Description of the task ▸ Each record must come back unchanged in your answer, stripped of its images.

Items listed in a dataset:

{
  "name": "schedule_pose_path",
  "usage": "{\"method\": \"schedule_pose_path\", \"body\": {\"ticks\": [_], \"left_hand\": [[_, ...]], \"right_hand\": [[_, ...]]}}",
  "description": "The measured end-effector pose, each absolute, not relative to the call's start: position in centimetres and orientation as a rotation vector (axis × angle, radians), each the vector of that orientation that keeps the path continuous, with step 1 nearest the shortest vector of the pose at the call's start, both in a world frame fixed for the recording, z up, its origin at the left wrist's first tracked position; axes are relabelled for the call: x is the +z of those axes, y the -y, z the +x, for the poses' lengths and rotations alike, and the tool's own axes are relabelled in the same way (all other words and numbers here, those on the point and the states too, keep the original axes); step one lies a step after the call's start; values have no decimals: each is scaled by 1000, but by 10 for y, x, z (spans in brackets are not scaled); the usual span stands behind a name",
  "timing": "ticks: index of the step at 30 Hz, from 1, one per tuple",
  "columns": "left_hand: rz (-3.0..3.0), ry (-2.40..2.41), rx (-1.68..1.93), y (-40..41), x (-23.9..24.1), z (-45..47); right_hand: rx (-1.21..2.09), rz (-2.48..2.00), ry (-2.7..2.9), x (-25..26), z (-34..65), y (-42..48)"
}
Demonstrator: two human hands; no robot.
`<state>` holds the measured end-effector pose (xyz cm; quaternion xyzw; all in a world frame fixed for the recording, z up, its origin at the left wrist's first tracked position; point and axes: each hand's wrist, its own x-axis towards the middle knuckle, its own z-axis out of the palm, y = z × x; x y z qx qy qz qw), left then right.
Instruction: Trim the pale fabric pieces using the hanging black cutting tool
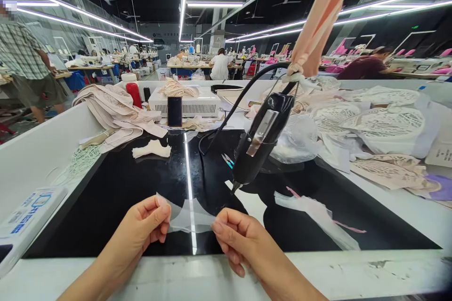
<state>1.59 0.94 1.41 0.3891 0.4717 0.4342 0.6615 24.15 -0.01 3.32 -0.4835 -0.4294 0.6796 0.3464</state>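
Note:
Between my two hands a small piece of sheer white mesh fabric [190, 216] is stretched above the glossy black work surface [116, 211]. My left hand [150, 221] pinches its left end between thumb and fingers. The right end is pinched by my right hand [238, 240]. Just beyond my right hand hangs a black glue gun [259, 136], nozzle pointing down, slung from peach fabric strips [318, 19]. A white cut piece [252, 202] lies under its nozzle. To the right rest a translucent white strip [318, 216] and a pink thread [349, 227].
Cream fabric [151, 149] and blue-handled snips [228, 161] lie farther back. A phone [174, 112] leans on a white vented box [201, 103]. Beige pieces [116, 108] pile at left, lace cups [384, 120] at right. A black cable [233, 108] arches from the gun. People work beyond.

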Motion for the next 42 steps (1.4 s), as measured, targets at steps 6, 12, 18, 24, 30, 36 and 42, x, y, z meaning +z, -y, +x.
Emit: {"method": "schedule_pose_path", "body": {"ticks": [6, 12, 18, 24, 30, 36, 42], "left_hand": [[787, -1092, 1000, -9, 13, 13], [735, -1074, 994, -8, 10, 9], [879, -1084, 961, -8, 12, 0], [992, -1182, 941, -9, 13, -1], [1039, -1235, 987, -9, 11, 1], [1020, -1245, 1056, -7, 9, 4], [1144, -1199, 1028, -4, 33, 14]], "right_hand": [[1969, -1113, 966, 25, 241, 1], [2001, -1091, 969, 23, 238, 5], [1787, -1172, 1181, 26, 241, 0], [1606, -1248, 1297, 28, 240, -2], [1322, -1403, 1413, 25, 236, 0], [1044, -1383, 1545, 20, 236, 3], [893, -1384, 1811, 10, 241, 11]]}}
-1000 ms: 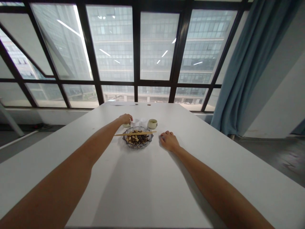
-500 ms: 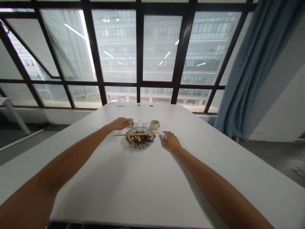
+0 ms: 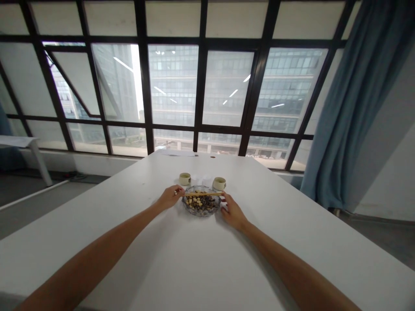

Response ▸
{
  "name": "schedule_pose_path",
  "usage": "{\"method\": \"schedule_pose_path\", \"body\": {\"ticks\": [_], \"left_hand\": [[_, ...]], \"right_hand\": [[_, ...]]}}",
  "description": "The measured end-effector pose, each absolute, not relative to the call's start: position in centimetres and orientation as a rotation vector (axis × angle, radians), each the vector of that orientation that keeps the path continuous, with step 1 nearest the shortest vector of the pose at the call's start, both in a world frame fixed for the recording, z up, its origin at the left wrist's first tracked position; axes are relabelled for the call: x is the +z of those axes, y the -y, z the +x, for the poses' lengths and rotations alike, and the tool's own axes are relabelled in the same way (all other words and numbers here, those on the point and the states too, keep the original axes); step one lies a step after the call's start; values have no decimals: each is scaled by 1000, but by 10 for y, x, z (spans in brackets are not scaled); the usual span stands behind a name",
  "timing": "ticks: index of the step at 30 Hz, from 1, one per tuple",
  "columns": "left_hand: rz (-3.0..3.0), ry (-2.40..2.41), rx (-1.68..1.93), y (-40..41), x (-23.9..24.1), z (-45..47); right_hand: rx (-1.21..2.09), rz (-2.48..2.00), ry (-2.7..2.9), x (-25..26), z (-34..65), y (-42..48)"
}
Demonstrator: two human hands; no robot.
`<state>` holds the measured end-effector pose (xyz cm; quaternion xyzw; all in a world frame fixed for the recording, z up, its origin at the left wrist's first tracked position; point and axes: each hand's wrist, its own x-axis towards the middle knuckle, its own z-axis out of the palm, y = z × x; x y z qx qy qz qw), left then right.
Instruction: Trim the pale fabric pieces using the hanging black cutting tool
<state>1.59 0.94 1.41 0.3891 0.4717 0.4342 0.6615 24.15 -0.01 3.32 -0.4835 -0.4294 0.6796 0.3464</state>
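Note:
Between my two hands a small piece of sheer white mesh fabric [190, 216] is stretched above the glossy black work surface [116, 211]. My left hand [150, 221] pinches its left end between thumb and fingers. The right end is pinched by my right hand [238, 240]. Just beyond my right hand hangs a black glue gun [259, 136], nozzle pointing down, slung from peach fabric strips [318, 19]. A white cut piece [252, 202] lies under its nozzle. To the right rest a translucent white strip [318, 216] and a pink thread [349, 227].
Cream fabric [151, 149] and blue-handled snips [228, 161] lie farther back. A phone [174, 112] leans on a white vented box [201, 103]. Beige pieces [116, 108] pile at left, lace cups [384, 120] at right. A black cable [233, 108] arches from the gun. People work beyond.
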
Motion for the next 42 steps (1.4 s), as measured, targets at steps 6, 12, 18, 24, 30, 36 and 42, x, y, z meaning +z, -y, +x.
Emit: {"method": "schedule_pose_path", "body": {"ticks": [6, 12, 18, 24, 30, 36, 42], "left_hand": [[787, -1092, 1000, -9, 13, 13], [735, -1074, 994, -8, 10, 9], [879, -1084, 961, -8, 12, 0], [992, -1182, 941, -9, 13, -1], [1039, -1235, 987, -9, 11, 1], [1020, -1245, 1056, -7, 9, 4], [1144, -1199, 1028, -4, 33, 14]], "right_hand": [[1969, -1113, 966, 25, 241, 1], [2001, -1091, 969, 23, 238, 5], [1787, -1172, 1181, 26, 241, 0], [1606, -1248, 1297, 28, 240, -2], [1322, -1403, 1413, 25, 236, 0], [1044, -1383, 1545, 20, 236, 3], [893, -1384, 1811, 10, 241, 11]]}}
-1000 ms: 
-500 ms: 
+0 ms: 

No more output is required for this exercise.